You have this lovely passage in the book where you write, “Think of someone you love. Now think of the sound of that person’s laughter. Is that sound not perfect? There’s nothing you would change about that laughter to make it better. It’s already complete. It’s already whole. We use the word perfect to emphasize completeness.” Talk more about that.

“Kelly jumping right in. I love this. It’s the Latin root: you get to the word ‘perfect’ meaning complete. And when we describe something as perfect, what we’re saying is, this thing is completely done. There is not one more thing you could add to it to make it whole, because it already is whole. And when I listen to people as a psychotherapist describe perfect moments, they are not describing the material, they are describing a feeling of interconnectedness to their own wholeness, to their own connection with something someone else, a moment in which they wouldn’t change a thing.”

And the idea is that maybe your perfect already?

“And that’s what the book is, really, a call to remember that when you are born, you’re born whole. You don’t have to do anything to become a whole human being. You don’t become more of a human being when you learn to talk, or walk, or make people laugh or look a certain way. And so, knowing that as a perfectionist, that’s what you’re trying to connect to. Not a sense of flawlessness. And this invites, I hope, people to really engage in a different relationship with their perfectionism.”

This is not a book bashing perfectionism.  

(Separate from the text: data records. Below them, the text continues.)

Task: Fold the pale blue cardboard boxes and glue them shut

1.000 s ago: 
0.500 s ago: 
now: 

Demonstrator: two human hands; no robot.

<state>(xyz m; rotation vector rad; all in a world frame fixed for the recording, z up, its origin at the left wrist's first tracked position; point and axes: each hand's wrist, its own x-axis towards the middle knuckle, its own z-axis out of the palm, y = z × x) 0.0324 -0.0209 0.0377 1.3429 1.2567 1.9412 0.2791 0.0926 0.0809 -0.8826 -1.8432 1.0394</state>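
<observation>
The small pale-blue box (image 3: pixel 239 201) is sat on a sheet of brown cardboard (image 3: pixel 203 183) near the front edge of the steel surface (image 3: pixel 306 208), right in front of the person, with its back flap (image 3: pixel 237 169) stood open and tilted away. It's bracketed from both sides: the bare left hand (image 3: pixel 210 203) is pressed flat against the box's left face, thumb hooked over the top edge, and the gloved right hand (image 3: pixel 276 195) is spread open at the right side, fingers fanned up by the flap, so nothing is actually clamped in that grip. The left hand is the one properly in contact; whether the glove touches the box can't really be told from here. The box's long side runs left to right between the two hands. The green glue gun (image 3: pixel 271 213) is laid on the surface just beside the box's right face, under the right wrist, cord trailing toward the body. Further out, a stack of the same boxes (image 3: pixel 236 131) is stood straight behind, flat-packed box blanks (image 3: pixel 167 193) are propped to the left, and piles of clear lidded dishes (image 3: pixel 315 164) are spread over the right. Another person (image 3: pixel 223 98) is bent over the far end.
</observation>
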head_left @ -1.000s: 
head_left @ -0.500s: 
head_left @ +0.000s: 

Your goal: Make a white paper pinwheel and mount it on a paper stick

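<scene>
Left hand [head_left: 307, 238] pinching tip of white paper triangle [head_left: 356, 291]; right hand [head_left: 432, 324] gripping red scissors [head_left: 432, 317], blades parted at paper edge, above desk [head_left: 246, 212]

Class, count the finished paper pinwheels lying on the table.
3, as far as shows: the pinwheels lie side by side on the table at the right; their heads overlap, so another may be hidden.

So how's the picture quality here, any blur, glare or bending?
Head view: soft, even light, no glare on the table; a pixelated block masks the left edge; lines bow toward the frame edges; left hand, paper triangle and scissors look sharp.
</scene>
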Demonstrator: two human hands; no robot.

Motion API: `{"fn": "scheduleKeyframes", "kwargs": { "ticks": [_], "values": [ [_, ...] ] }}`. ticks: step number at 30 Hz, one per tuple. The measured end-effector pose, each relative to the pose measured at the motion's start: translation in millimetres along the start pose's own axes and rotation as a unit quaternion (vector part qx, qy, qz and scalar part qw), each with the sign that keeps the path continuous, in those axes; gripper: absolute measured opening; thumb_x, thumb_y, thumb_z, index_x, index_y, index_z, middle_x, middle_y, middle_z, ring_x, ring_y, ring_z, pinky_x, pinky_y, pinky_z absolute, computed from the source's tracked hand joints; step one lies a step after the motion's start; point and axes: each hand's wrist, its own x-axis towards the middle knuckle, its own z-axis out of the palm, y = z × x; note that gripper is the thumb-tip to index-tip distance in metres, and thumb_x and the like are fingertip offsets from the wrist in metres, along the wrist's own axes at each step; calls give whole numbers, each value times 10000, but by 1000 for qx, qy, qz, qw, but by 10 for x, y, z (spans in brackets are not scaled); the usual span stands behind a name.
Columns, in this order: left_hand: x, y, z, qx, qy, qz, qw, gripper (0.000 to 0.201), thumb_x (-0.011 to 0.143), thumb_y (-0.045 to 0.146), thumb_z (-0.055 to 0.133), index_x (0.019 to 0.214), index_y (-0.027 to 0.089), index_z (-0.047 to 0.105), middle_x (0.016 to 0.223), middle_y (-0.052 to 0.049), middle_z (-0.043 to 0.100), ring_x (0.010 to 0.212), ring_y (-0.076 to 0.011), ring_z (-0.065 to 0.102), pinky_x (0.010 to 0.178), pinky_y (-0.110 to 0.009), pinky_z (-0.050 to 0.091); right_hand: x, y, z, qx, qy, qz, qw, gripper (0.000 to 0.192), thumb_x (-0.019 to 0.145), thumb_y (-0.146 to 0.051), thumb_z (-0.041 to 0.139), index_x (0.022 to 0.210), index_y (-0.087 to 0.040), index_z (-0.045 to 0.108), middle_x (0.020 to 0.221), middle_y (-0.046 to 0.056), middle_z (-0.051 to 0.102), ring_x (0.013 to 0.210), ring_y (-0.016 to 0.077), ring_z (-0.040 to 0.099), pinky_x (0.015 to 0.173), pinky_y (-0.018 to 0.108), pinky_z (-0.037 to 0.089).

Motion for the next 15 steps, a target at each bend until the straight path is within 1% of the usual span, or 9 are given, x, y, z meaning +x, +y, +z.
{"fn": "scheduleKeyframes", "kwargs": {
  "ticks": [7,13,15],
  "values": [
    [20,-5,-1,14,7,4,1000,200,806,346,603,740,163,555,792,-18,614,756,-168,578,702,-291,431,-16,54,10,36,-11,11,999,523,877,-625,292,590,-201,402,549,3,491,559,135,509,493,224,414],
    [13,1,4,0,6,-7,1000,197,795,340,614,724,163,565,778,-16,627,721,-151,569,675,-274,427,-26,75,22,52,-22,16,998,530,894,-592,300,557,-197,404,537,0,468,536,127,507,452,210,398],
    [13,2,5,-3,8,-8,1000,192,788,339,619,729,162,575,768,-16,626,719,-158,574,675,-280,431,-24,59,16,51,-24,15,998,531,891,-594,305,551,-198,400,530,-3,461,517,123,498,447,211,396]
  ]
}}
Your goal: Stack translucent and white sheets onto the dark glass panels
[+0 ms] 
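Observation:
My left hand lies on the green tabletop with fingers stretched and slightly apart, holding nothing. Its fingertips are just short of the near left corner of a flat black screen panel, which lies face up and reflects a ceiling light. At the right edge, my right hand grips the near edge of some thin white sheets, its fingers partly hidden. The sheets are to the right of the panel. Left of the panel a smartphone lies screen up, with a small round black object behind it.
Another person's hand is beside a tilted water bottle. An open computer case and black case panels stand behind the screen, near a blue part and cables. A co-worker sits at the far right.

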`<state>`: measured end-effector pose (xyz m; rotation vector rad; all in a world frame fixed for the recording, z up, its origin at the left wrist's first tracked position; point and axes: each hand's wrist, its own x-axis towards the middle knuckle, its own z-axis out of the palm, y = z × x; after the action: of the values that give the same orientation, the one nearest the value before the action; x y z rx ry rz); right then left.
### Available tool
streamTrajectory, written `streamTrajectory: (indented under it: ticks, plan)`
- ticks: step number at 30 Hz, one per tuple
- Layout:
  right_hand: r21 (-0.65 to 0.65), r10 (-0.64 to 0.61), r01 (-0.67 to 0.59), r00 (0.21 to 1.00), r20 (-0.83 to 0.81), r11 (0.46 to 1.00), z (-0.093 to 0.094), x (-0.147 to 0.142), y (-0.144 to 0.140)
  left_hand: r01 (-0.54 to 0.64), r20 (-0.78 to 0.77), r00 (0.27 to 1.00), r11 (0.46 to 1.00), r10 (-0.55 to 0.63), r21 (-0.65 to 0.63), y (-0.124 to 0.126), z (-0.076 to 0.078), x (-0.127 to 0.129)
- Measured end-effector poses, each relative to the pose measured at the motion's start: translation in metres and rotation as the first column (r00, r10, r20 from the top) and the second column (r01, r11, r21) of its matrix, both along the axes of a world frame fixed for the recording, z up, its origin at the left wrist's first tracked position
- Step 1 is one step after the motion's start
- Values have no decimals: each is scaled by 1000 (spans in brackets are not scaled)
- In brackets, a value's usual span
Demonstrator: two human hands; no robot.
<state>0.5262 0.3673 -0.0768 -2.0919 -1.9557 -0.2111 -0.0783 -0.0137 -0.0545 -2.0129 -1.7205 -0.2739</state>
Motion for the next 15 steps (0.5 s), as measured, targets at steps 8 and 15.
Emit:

“In my view, perfectionism is a natural, innate human impulse. I mean human beings have the ability to understand and perceive our reality, and then we have the cognitive capacity to say, oh, this other thing could be happening too, and imagine these other realities, both improved, and, you know, quote unquote, worse off. And perfectionists to me are people who see that gap, who regularly see that gap, and more often than not, feel compelled to actively bridge the gap in a way that they cannot shut off.”